WHAT THIS TASK INVOLVES: Find the lines below in which the string "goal" occurs. Copy each one.

BEGIN RECORDS SUPPLIED

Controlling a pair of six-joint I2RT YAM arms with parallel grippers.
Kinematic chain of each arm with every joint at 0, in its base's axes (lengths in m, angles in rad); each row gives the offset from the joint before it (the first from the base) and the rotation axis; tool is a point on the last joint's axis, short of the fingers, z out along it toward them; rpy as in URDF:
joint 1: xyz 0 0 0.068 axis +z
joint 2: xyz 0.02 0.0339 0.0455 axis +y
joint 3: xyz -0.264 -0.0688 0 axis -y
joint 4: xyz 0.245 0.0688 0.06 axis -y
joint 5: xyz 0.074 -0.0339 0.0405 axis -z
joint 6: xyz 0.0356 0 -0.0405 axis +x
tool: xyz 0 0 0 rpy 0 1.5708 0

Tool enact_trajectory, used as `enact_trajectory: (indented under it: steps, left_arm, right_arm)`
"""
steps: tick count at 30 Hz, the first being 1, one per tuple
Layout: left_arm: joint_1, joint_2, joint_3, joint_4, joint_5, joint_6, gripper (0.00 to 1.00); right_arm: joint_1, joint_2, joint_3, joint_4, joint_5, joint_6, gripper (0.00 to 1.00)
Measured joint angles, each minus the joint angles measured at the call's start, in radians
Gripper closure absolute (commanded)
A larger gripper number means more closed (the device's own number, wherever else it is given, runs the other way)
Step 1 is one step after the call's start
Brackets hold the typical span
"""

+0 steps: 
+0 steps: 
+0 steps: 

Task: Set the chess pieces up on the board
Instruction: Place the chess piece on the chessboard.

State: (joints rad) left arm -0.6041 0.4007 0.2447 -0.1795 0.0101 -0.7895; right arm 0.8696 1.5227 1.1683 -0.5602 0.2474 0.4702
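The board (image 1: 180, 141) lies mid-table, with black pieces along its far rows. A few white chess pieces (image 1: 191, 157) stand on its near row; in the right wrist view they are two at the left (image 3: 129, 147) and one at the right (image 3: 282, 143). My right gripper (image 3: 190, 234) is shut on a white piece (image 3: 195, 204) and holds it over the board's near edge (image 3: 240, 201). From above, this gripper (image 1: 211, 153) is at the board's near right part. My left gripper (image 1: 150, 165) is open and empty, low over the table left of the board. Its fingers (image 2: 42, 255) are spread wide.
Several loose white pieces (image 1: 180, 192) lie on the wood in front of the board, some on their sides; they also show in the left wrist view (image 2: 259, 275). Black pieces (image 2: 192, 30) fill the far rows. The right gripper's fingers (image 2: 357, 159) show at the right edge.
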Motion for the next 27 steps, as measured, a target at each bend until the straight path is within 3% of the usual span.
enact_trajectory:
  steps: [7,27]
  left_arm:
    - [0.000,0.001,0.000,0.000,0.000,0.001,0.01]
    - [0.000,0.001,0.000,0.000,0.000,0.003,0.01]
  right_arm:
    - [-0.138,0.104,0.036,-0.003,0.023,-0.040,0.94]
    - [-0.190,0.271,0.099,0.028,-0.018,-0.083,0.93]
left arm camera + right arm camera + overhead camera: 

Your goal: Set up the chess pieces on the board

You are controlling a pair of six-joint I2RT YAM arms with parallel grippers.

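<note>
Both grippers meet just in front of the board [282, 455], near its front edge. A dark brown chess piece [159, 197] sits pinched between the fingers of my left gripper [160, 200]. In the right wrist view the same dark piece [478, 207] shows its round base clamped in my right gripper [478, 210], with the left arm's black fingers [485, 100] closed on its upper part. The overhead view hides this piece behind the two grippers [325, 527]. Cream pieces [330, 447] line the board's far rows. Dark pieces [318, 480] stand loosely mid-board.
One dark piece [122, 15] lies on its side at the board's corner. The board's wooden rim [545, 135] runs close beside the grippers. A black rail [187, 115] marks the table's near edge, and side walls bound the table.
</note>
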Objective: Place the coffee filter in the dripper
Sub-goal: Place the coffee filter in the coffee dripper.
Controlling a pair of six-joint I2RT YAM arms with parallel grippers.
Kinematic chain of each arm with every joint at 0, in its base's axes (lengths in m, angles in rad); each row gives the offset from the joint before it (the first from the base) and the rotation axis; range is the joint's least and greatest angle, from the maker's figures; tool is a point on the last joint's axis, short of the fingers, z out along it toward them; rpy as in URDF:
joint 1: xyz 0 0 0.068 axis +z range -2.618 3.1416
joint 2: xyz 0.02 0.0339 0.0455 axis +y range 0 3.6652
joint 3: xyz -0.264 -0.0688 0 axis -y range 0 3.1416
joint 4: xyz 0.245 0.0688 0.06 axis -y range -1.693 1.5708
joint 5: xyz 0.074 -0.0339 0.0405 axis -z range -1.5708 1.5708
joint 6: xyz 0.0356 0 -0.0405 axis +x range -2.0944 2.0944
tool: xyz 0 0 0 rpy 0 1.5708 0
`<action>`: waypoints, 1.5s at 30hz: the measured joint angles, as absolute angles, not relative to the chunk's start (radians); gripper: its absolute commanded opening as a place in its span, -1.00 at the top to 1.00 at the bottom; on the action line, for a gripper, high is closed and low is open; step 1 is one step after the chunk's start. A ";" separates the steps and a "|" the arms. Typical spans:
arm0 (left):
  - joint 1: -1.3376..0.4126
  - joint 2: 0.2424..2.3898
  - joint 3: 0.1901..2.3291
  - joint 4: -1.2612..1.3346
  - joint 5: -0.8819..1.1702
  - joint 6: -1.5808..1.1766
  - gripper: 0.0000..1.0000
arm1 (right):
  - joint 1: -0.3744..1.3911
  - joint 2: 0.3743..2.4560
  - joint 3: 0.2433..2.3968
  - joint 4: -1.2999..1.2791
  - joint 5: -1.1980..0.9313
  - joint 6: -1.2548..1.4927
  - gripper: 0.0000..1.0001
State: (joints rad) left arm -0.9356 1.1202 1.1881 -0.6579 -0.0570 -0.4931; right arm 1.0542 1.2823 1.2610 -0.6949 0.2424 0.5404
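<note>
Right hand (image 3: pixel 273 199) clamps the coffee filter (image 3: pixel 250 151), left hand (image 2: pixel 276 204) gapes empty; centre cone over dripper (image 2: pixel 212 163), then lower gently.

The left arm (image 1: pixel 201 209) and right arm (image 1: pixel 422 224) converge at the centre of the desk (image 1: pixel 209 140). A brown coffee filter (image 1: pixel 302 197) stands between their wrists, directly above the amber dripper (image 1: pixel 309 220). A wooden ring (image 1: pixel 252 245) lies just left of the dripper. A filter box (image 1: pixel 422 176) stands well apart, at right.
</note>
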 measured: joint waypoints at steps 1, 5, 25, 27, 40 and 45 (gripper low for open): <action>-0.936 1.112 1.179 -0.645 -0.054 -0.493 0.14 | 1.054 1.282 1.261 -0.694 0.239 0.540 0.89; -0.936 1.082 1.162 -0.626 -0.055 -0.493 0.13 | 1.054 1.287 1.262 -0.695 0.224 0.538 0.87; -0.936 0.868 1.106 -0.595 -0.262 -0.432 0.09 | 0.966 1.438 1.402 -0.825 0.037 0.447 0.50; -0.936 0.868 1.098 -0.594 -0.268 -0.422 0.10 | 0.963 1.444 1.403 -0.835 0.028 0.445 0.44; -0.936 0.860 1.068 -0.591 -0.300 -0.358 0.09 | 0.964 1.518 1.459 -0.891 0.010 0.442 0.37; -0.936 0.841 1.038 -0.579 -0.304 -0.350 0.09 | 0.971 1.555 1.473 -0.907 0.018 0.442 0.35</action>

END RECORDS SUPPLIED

TASK SOLUTION:
Your goal: Set up the chess pieces on the board
Sub-goal: Place the coffee filter in the coffee dripper.

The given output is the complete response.